TROMPE-L'OEIL
by
Russell Bittner
"Man's creative struggle, his search for
wisdom, is a love story." – Iris Murdoch
Why would a
woman entering middle age—attractive, sexy, articulate, imaginative,
intelligent, charming, charismatic, wealthy and successful in almost every
aspect of her life—knowingly give up the only thing missing from that
life: namely, love? And love with a younger man whom she meets
serendipitously not once, but three times—and whose appreciation of her quickly
grows from mere physical attraction to adoration and then to obsession? The riddle from start to finish is perhaps to
be found in the word “knowingly.” The
answer to that riddle? Revealed only in
the final chapter.
DANEKA
SØRENSEN is a Danish transplant to NYC, where she
manages her life from an Upper East Side apartment building by night and from
the top floor of a mid-town skyscraper by day—ostensibly, all under tight
control.
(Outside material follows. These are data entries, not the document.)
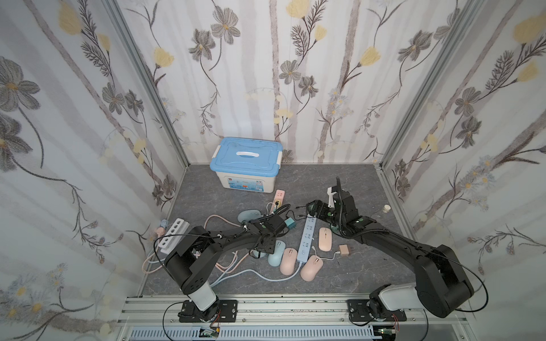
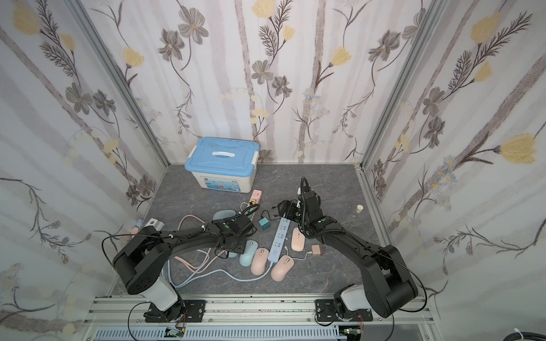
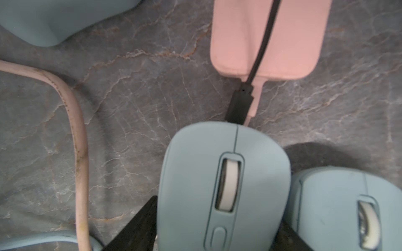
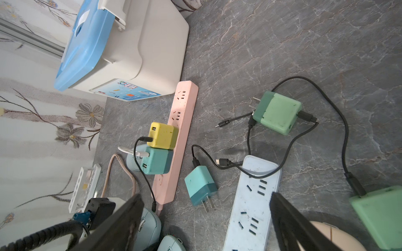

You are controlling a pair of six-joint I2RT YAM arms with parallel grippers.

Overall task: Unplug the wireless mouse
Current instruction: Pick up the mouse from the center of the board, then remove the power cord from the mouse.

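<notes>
In the left wrist view a light blue wireless mouse [image 3: 221, 178] lies on the grey floor between my left gripper [image 3: 217, 217] fingers [image 3: 139, 228], which press against both its sides. A black plug [image 3: 240, 106] sits in the mouse's front; its cable runs over the pink power strip [image 3: 269, 39]. The right wrist view shows that cable [image 4: 141, 169] coming from a yellow charger [image 4: 162, 135] on the pink strip [image 4: 180, 139]. In both top views the left arm hides this mouse. My right gripper [image 4: 206, 226] hangs open over the blue power strip [image 4: 250, 206], with nothing between its fingers; a top view shows it too [image 1: 313, 208].
A second blue mouse [image 3: 348, 208] lies right beside the held one. Three pink mice [image 1: 288, 261] lie round the blue strip [image 1: 307, 239]. Green and teal chargers [image 4: 201, 184] with loose black cables lie near it. A blue-lidded box [image 1: 246, 165] stands at the back and a white strip [image 1: 172, 236] at the left wall.
</notes>
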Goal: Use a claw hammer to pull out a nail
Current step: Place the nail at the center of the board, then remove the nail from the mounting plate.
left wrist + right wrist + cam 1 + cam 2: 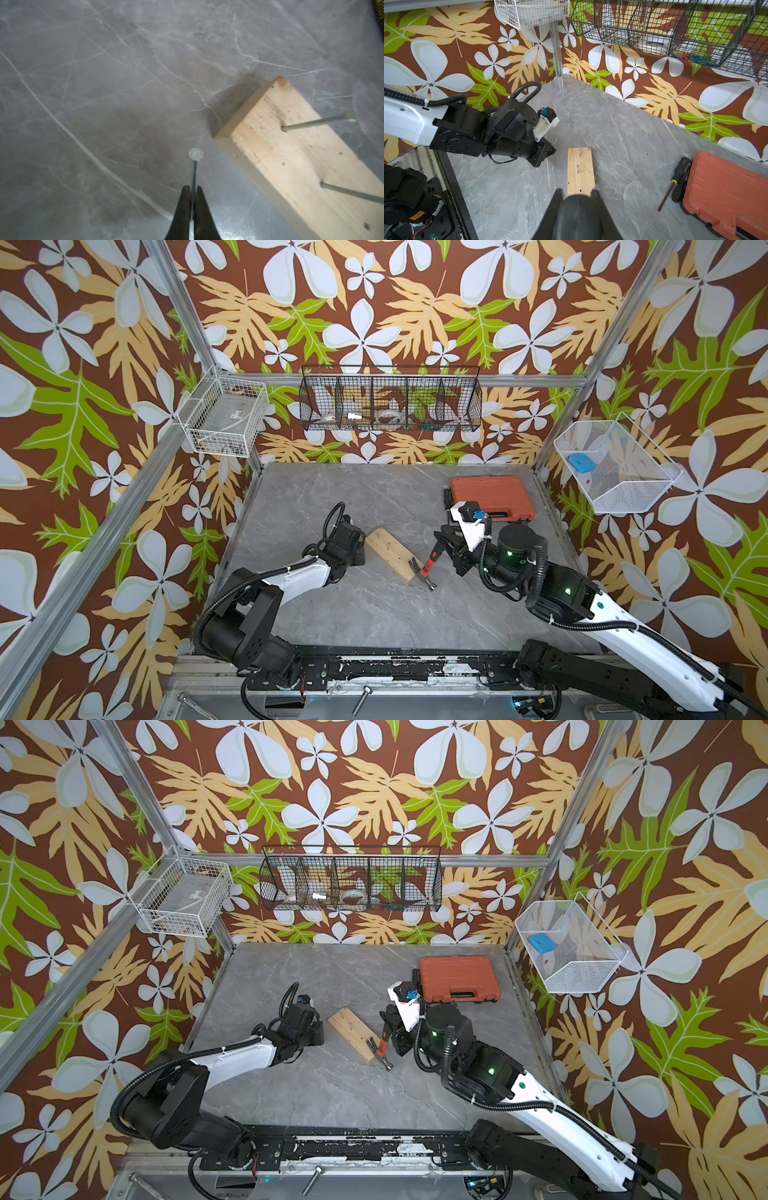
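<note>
Holding stage, by my reckoning: one nail (195,172) is out of the wood, pinched tight in the left gripper (192,188) just beside the wooden block (388,549) at mid-desk (374,614). The right gripper (576,191) is clamped on the claw hammer (425,569). It has a silver head at the block's end nearest the front edge, a red-orange shaft and a black rubber tail. Next, probably: put the nail down carefully. Two more nails (315,122) stand in the block.

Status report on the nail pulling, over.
Left gripper: jaws shut on loose silver nail. Right gripper: jaws shut on black tail of red-shafted steel claw hammer. Two nails stand in pale wooden block.
</note>
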You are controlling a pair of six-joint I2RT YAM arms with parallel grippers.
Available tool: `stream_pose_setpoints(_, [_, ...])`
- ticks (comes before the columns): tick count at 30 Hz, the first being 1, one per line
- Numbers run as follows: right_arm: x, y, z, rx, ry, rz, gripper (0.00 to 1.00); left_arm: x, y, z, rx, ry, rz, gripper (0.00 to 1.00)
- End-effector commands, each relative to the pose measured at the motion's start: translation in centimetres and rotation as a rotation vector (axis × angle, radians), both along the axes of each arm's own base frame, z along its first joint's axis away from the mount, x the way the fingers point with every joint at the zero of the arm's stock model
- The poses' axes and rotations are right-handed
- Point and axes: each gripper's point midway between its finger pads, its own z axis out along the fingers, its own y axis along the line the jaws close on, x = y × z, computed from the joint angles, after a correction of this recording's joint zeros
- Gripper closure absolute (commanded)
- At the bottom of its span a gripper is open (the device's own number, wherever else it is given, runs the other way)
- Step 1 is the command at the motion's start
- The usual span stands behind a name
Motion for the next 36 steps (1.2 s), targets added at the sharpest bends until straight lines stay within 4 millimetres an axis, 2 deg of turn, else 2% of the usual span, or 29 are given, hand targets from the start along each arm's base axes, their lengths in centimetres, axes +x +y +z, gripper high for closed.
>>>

KIT ADDISON is a fashion photographer with a sideline penchant for
flora and poetry who lives on the Lower East Side. The distance between them, however, is about
much more than a mere hundred city blocks.
In Chapter
One, serendipity brings Daneka and Kit together for the first time as both are
exiting the Columbia campus—she from a poetry class in which she dabbles once a
week, he from Philosophy Hall in which he labors days and nights without
respite. This first encounter is both
poetic and philosophical—but too hot
to be captured in a mere haiku, too impulsive to be squeezed into an
imperative, moral or historical, for either of them. At the start of Chapter Two, already eleven
years later, they—or rather his camera and the front bumper of her limousine—meet
a second time on a zebra crossing. Her
search for a photographer for a special project (too hot and too
imperative for any of the more than competent staff of a major magazine of
which she is the Managing Editor) leads to a third serendipitous meeting. What follows these three meetings is, in the
coming weeks, a game of cat and mouse—until, that is, their affair becomes such
that “it seemed as if they might engulf each other in this single, ferocious
act, like tigers chasing their own tails and slowly churning, turning, burning
into butter.”
Their affair
takes them from New York to Paris, to the coast of Portugal, to Rome and
Positano, to the island of Bornholm in the Baltic Sea, then back to New
York. What they discover about each
other in those few weeks is more than most people discover in a mate or lover
over a lifetime. The exploration is an
erotic Elysian field, but also a psychological inferno.
What
gradually comes to light in the space of two continents and one return transatlantic
flight is that, while love’s bite may initially be sweet, the aftertaste may be
exceedingly bitter—when not downright nauseating.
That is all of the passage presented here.